2. Experimental procedure

2.1 CuSbSe₂ powders synthesized using the hot-injection process

One half mmol Cu(CH₃COO)₂ (98%, Alfa Aesar) and Sb(CH₃COO)₃ (99.99%, Aldrich) were mixed with 40 ml triethylene glycol (TEG) (99%, Alfa Aesar) and heated to 150 °C for 1 h until the cationic precursors were completely dissolved. One mmol Se (99.99%, Aldrich) was mixed in 80 ml TEG in a 250 ml three-necked flat-bottom flask connected to a reflux condenser and heated to 250 °C under N₂ atmosphere (flow rate = 100 ml per minute) until the anionic precursor was completely dissolved. The cationic precursor solution was then injected instantly into the anionic precursor solution with 0, 100, 200 and 400 μl triethylenetetramine (TETA) (97%, Fluka) added as the reducing agent at 250 °C for various periods. After the reaction, the solution temperature was cooled to 60 °C and then ethanol was added to terminate the reaction. This solution was then centrifuged at 6000 rpm for 10 min and washed with ethanol (99.5%, Nihon Shiyaku). Finally, the precipitates were dried at 80 °C.

2.2 Materials' characterization

The crystalline phases were characterized using an X-ray diffractometer (XRD) (Dandong Fangyuan, DX-2700, Sandong, China) with Cu Kα radiation. The scan range was from 15° to 55°, with a scan step of 0.04° and a scan rate of 2.5° per min. Rietveld refinement was carried out using GSAS. The scan range of XRD was from 15° to 80°, with a scan step of 0.02° and a scan rate of 0.25° per min for Rietveld refinement.
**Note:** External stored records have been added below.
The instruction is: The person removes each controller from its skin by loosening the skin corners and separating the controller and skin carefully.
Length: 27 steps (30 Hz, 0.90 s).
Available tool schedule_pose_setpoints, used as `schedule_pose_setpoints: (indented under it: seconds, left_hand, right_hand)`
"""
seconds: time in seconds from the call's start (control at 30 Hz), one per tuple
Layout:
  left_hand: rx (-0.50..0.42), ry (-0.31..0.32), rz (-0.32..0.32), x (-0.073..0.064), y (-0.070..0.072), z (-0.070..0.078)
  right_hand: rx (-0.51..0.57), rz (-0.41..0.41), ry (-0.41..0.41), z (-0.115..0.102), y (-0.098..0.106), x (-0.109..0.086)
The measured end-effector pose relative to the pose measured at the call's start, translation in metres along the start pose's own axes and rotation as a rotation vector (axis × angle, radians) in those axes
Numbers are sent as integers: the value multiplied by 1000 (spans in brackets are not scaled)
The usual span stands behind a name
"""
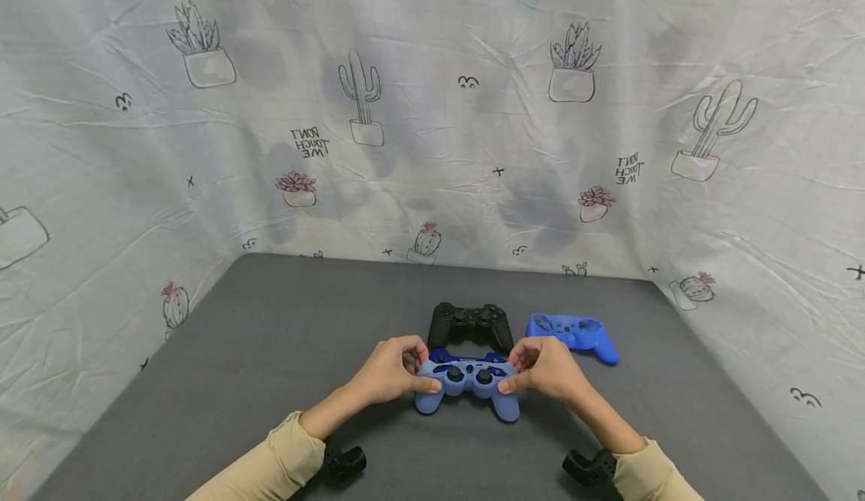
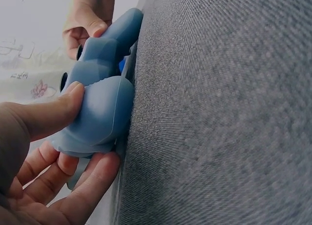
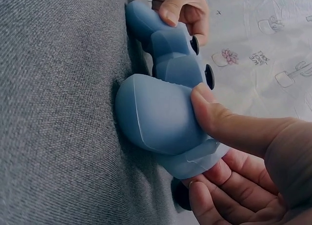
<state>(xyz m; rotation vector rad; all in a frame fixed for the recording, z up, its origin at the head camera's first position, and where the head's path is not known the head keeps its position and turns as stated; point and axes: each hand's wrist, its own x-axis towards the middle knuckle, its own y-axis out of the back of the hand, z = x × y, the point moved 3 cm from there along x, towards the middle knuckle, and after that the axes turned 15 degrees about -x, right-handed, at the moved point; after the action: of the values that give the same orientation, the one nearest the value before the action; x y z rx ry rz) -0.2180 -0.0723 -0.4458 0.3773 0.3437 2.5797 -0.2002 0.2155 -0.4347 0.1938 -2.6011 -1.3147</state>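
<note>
A blue game controller (image 1: 468, 381) in a pale blue rubbery skin lies low over the grey cloth, its black thumbsticks facing up. My left hand (image 1: 395, 369) holds its left end, thumb on the grip and fingers at the far edge. At the right end my right hand (image 1: 549, 369) pinches it the same way. In the left wrist view the skin's rounded handle (image 2: 105, 108) sits between thumb and fingers, touching or nearly touching the cloth. The right wrist view shows the other handle (image 3: 151, 112) under the right thumb. The far fingertips are partly hidden.
Just behind the held controller lies a black game controller (image 1: 446, 326). To its right rests a bright blue controller skin (image 1: 574, 328) with openings through it. Grey cloth covers the table (image 1: 304, 298); a white printed curtain (image 1: 432, 133) hangs around its back and sides.
</note>
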Motion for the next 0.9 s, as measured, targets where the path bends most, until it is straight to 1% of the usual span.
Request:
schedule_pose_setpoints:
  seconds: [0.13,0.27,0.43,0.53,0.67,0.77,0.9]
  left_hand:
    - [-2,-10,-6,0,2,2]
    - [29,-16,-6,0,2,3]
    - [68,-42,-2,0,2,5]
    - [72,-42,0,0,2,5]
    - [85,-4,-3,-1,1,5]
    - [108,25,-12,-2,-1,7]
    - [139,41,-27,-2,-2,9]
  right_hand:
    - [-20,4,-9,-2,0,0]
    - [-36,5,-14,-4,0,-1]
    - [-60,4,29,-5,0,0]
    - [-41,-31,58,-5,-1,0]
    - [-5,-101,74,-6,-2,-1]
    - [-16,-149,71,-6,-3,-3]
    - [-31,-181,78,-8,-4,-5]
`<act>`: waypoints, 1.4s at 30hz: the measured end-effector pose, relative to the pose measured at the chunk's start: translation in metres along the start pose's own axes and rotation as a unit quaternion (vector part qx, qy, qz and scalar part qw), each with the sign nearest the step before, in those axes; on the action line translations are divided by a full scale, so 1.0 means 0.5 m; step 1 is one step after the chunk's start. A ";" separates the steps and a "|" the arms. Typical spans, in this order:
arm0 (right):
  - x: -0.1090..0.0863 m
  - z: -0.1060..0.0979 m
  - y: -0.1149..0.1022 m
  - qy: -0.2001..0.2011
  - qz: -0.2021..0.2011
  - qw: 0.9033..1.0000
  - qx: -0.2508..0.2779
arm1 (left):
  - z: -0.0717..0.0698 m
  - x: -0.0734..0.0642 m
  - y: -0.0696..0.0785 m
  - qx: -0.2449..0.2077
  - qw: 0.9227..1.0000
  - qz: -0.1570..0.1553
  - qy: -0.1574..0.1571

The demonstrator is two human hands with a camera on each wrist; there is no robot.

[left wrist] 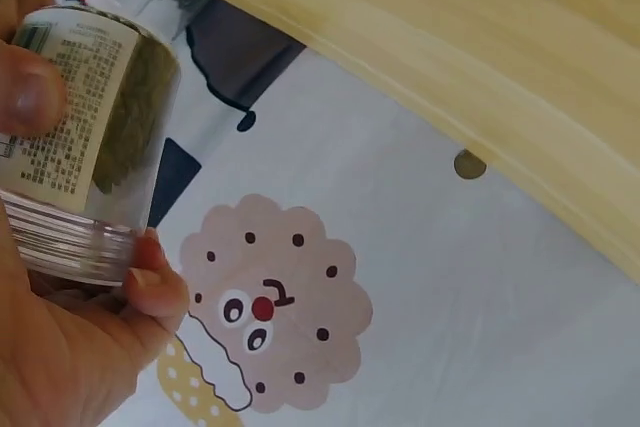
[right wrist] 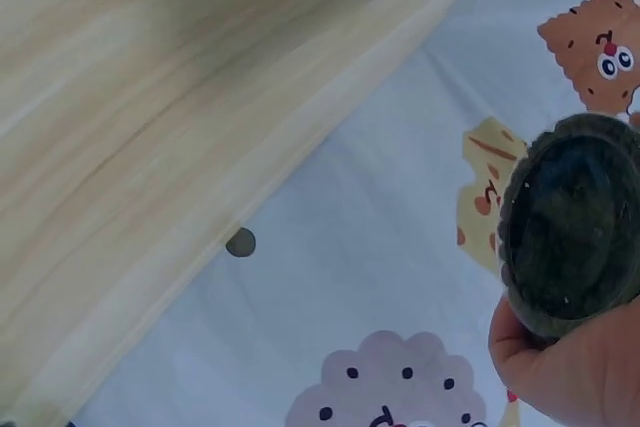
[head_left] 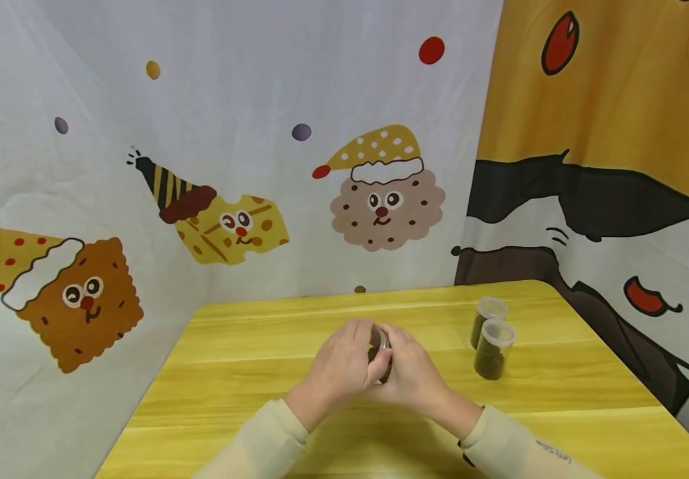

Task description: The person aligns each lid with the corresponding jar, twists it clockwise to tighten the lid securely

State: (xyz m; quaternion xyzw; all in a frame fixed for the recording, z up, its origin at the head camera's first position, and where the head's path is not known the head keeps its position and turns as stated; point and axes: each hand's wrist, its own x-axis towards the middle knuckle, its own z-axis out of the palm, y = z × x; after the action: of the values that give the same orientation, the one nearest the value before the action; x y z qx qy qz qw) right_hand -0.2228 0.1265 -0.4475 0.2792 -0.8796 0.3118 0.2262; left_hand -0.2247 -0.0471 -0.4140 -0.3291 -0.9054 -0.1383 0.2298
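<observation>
My left hand (head_left: 344, 359) and right hand (head_left: 409, 369) meet over the middle of the table, gripping one clear jar (head_left: 383, 343) between them. From the left wrist, the jar (left wrist: 135, 97) shows a printed label, greenish-brown contents and a ridged clear lid (left wrist: 75, 242), with left fingers curled around the lid end. A thumb (left wrist: 30, 92) presses on the label. In the right wrist view the jar's round end (right wrist: 570, 227) faces the camera, dark with a scalloped rim, and my right hand (right wrist: 590, 362) holds it from below. My palms hide much of the jar.
Two more clear jars with dark contents stand on the table to the right, one jar (head_left: 492, 352) in front of the other (head_left: 478, 326). The yellow wood-grain table (head_left: 248, 372) ends against a white cartoon-printed curtain (head_left: 248, 120) behind.
</observation>
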 end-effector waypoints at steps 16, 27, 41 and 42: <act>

A scanning electron microscopy (SEM) (Hitachi SU-1510, Tokyo, Japan) was used to observe the morphology and crystallite size. The morphologies and compositions of the products were performed using field emission transmission electron microscopy (FE-TEM, JEOL JEM-2100F) and an energy-dispersive spectrometer (EDS). The X-ray photoelectron spectra (XPS) of the products were collected with a VGS, thermo K-Alpha instrument, with Al Kα X-ray as the excitation source. Room temperature UV-visible (UV-Vis) absorbance spectra were collected using a Jasco V-670 UV-Vis spectrophotometer.

3. Results and discussion

3.1 Influence of TETA addition

Fig. 1 shows the XRD patterns of the products synthesized using hot injection method with different amounts of TETA after reaction at 250 °C for 1 h. For the sample synthesized without addition of TETA, Cu₃SbSe₄ and Sb₂Se₃ were the main phases and no CuSbSe₂ phase was observed. As 100 μl TETA was added into the solution, CuSbSe₂ phase became the main phase accompanied with Cu₃SbSe₄ and Sb₂Se₃. As the content of TETA was increased to 200 μl, all the peaks of both samples match well with standard peaks of orthorhombic CuSbSe₂ (JCPDS 01-078-8410). Further increasing the content of TETA to 400 μl, a small amount of metal Sb phase appeared in addition to CuSbSe₂ phase. These results indicate that a proper amount of TETA addition is required for the pure CuSbSe₂ single phase formation. Rietveld refinement was carried out and the result of the sample synthesized with 200 μl TETA is shown in Fig. 1(b). All peaks can be indexed to CuSbSe₂ (JCPDS #78-8410), and the good fit between the observed and calculated data in Fig. 1(b) further confirms the single phase nature of the sample according to the typical R values (R_p = 8.9%, R_wp = 10.32%) and goodness of fit (χ² = 1.417).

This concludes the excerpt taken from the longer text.